■ **TASK INSTRUCTIONS**
Scan the material that follows for lines with "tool". Answer with how many there are, nothing else.

___ INFORMATION PROVIDED

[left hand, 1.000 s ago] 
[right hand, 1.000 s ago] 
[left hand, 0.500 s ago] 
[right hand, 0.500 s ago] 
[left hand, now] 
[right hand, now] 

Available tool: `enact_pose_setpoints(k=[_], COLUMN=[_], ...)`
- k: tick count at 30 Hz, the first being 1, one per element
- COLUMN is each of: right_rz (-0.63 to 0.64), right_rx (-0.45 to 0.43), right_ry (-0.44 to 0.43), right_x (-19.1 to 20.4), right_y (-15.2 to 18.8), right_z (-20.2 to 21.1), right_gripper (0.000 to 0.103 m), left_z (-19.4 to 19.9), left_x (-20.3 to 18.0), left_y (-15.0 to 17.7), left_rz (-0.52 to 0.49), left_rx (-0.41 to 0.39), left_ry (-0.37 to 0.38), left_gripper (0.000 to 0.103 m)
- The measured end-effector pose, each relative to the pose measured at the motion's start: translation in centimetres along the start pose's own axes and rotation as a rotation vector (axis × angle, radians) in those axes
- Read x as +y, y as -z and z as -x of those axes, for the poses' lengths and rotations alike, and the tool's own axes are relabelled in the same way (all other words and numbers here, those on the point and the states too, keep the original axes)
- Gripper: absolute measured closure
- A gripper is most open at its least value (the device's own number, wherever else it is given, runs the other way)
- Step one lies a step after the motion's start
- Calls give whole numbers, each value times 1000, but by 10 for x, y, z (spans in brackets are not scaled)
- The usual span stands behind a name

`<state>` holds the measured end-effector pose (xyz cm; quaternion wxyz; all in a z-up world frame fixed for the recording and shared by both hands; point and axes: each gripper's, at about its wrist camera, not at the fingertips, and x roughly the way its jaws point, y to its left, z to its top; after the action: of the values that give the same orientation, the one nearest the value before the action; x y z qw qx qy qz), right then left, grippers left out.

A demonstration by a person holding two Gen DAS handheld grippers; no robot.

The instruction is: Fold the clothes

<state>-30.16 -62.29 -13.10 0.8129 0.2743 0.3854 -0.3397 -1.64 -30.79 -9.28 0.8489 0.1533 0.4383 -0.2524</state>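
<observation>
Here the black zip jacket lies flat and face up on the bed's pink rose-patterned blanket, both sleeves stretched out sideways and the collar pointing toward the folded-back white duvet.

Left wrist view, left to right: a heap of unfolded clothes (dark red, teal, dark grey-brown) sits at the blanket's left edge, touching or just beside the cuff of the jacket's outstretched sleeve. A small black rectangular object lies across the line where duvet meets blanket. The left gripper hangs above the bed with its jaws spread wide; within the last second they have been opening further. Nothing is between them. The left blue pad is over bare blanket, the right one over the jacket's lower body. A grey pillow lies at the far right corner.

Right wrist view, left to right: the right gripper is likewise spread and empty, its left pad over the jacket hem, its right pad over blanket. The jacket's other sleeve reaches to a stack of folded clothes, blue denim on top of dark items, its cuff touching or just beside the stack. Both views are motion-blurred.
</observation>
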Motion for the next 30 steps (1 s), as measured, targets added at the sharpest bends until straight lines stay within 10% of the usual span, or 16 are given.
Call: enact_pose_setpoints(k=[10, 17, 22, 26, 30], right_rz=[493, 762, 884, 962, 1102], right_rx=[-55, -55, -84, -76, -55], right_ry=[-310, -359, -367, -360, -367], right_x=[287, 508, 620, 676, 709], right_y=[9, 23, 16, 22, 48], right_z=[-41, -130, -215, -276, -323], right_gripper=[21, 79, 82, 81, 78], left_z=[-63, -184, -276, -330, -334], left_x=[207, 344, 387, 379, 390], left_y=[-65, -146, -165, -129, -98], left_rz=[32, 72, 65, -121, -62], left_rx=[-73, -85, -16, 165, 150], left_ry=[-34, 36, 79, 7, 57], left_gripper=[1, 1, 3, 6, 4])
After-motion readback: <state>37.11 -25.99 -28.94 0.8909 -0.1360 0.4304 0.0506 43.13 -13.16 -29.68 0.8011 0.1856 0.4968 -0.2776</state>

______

■ **OUTPUT FOR THIS EXERCISE**
2